INIZIATIVE CHE NON HANNO NE’ CAPO NE’ CODA: LA FIRMA SUL WEB, AD ESEMPIO, NON VALE NIENTE!
Si moltiplicano le iniziative sul web, come al solito, fuori dalla realtà. Dopo che dai la tua adesione, non saprai mai che non hai raggiunto lo scopo. Ad esempio, si dice di aver raccolto 800.000 firme online per chiedere la cancellazione degli accordi UE-Israele. I toni erano entusiastici.

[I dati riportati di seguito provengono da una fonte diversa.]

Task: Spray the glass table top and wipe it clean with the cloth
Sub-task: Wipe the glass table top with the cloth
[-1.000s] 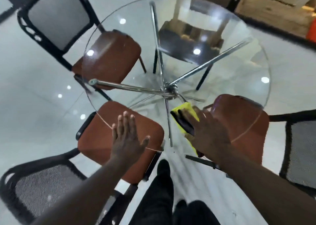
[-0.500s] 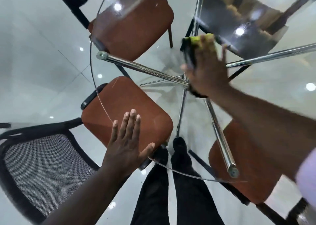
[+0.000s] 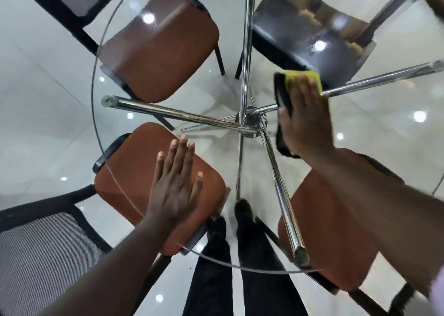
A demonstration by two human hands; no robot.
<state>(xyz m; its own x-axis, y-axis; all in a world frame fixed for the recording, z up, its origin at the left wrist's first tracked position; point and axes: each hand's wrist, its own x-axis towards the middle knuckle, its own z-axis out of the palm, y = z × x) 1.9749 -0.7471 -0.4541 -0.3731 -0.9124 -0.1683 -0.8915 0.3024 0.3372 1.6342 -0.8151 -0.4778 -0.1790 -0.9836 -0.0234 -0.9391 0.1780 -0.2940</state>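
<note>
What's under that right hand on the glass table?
A yellow cloth with a dark edge, pressed flat on the glass table top by the right hand. Its middle is covered by the palm and fingers.

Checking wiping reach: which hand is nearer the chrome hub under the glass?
Right. Right hand, on the cloth, is beside the hub; left hand lies flat, farther off lower-left.

Round table top (image 3: 95, 133) of clear, glossy glass on polished chrome metal tube legs (image 3: 182, 116). Yellow cloth (image 3: 311, 76), soft and matt, with a black edge. Chair seat (image 3: 158, 51) in smooth brown upholstery; chair back (image 3: 48, 255) of matt black mesh. Floor (image 3: 36, 87) of glossy pale tile.
</note>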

Ma cosa significa nella realtà? Nulla. Non perché la questione non sia importante, ma perché la politica estera europea non prevede meccanismi di revoca tramite petizioni sul web. Nessun accordo internazionale viene cancellato perché X persone hanno cliccato su un link.
Chi organizza queste raccolte firme lo sa. Eppure le presenta come un risultato, una soglia superata, un traguardo. Quante raccolte si sono organizzate negli anni? È disonestà intellettuale, si alimenta nei partecipanti la sensazione di aver fatto qualcosa, quando non è così. È aria fritta, si vuol dare l’illusione al popolino di avere voce in capitolo.
C’è poi un progetto, a dir poco grottesco, di mandare 300 esponenti del “dissenso” in parlamento. Proposta ignorante, campata per aria, con nomi peraltro davvero improponibili.
Il “dissenso” non è una categoria politica.
Non basta non essere d’accordo con qualcosa per avere la capacità di governare qualcosa. E soprattutto c’è un’assunzione implicita che andrebbe smontata: ossia l’idea che chi è “contro”, è onesto, affidabile, adatto.
Ma l’opposizione a qualcosa non è una qualifica morale sufficiente.
Le istituzioni hanno logiche proprie, resistenze proprie, tempi propri. Chi vi entra convinto che basti la propria purezza dissenziente per cambiarle dall’interno si ritrova quasi sempre assorbito o irrilevante.
Il punto di partenza non può essere “entriamo nelle istituzioni”, ma “lavoriamo su noi stessi”. Chi vuole cambiare il mondo dovrebbe cominciare da lì, non da una lista di nomi improvvisati su Facebook.
Purtroppo il web ha abbassato a zero il costo dell’azione simbolica, e molti hanno smesso di distinguere tra azione simbolica e azione reale. Firmare è diventato equivalente a fare. Condividere equivalente a costruire.
Il risultato è un attivismo che consuma energia emotiva senza produrre nulla e che fa molto comodo a chi ha interesse a tenere le persone impegnate a cliccare invece che formarsi seriamente.